TASK TO COMPLETE
The records that follow are to be repeated exactly, without any pictures.

*** Opening THE DATA ***

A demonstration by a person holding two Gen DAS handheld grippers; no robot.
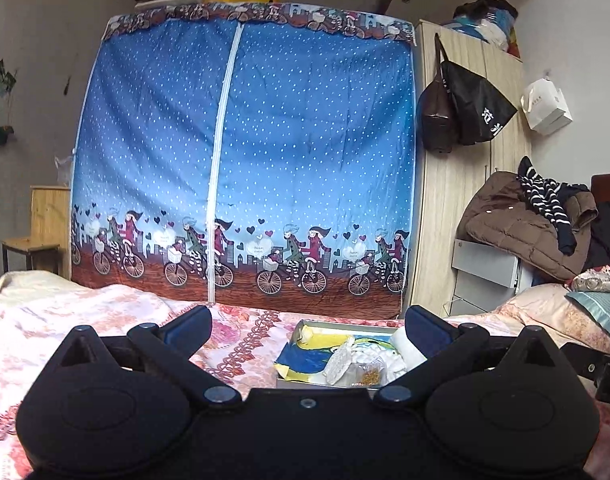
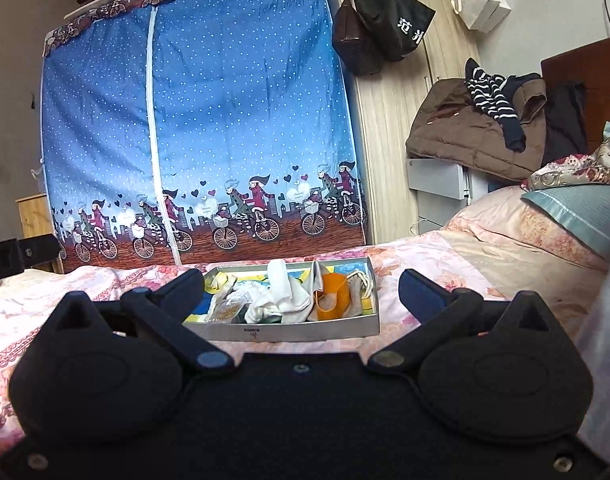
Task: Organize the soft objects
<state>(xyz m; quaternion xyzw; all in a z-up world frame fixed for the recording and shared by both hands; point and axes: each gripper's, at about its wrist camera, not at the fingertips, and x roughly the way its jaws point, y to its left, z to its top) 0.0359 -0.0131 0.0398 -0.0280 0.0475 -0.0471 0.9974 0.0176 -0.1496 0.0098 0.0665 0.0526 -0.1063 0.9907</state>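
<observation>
A shallow grey box [image 2: 305,330] lies on the floral bedspread [image 2: 105,280]. It holds white socks [image 2: 283,288], an orange mesh piece [image 2: 335,294], a small clear packet [image 2: 227,308] and other soft items. My right gripper [image 2: 303,284] hovers just in front of the box, open, nothing between its fingers. In the left wrist view the same box [image 1: 305,326] shows ahead and to the right, with white soft items [image 1: 369,360] in it. My left gripper [image 1: 305,324] is wide open and holds nothing. The right finger [image 1: 421,328] hides the box's right part.
A blue dotted fabric wardrobe [image 1: 245,160] stands behind the bed. Beside it is a wooden cupboard [image 1: 457,200] with dark bags [image 1: 461,112] hanging. A brown jacket [image 1: 521,224] and striped garment lie on a grey unit. Pillows [image 2: 565,216] are at the right, a wooden chair [image 1: 37,232] at the left.
</observation>
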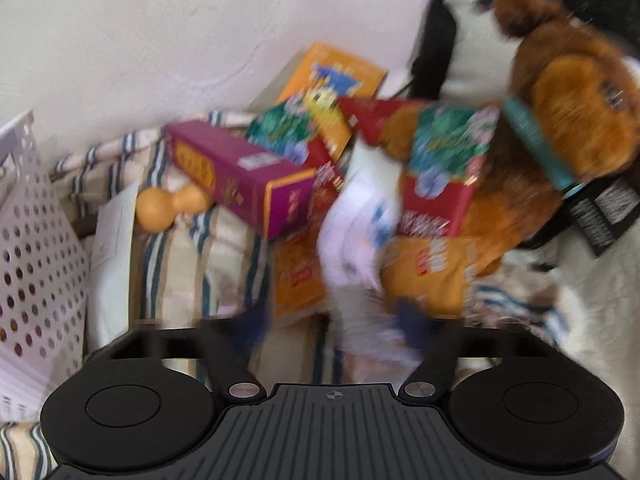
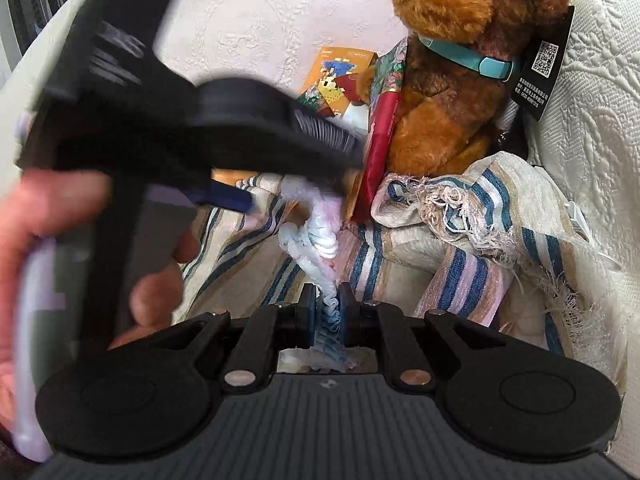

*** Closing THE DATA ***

ANSWER SPACE
A demonstration by a person holding two Gen DAS handheld grippers; no robot.
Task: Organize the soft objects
<state>(xyz m; quaternion xyzw; all in a z-up world frame fixed for the recording and shared by both hands; point and axes: each gripper's, at about its wrist camera, not at the fingertips, and x roughly the way its jaws point, y to its left, z to its top) 0.0359 -0.0131 0.0398 -0.0280 0.0475 -0.0471 0.9974 0.0176 -0.1496 0.0098 0.0665 0.0526 -0.1063 0.9907</state>
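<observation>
A shallow grey box [image 2: 305,330] lies on the floral bedspread [image 2: 105,280]. It holds white socks [image 2: 283,288], an orange mesh piece [image 2: 335,294], a small clear packet [image 2: 227,308] and other soft items. My right gripper [image 2: 303,284] hovers just in front of the box, open, nothing between its fingers. In the left wrist view the same box [image 1: 305,326] shows ahead and to the right, with white soft items [image 1: 369,360] in it. My left gripper [image 1: 305,324] is wide open and holds nothing. The right finger [image 1: 421,328] hides the box's right part.
A blue dotted fabric wardrobe [image 1: 245,160] stands behind the bed. Beside it is a wooden cupboard [image 1: 457,200] with dark bags [image 1: 461,112] hanging. A brown jacket [image 1: 521,224] and striped garment lie on a grey unit. Pillows [image 2: 565,216] are at the right, a wooden chair [image 1: 37,232] at the left.
</observation>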

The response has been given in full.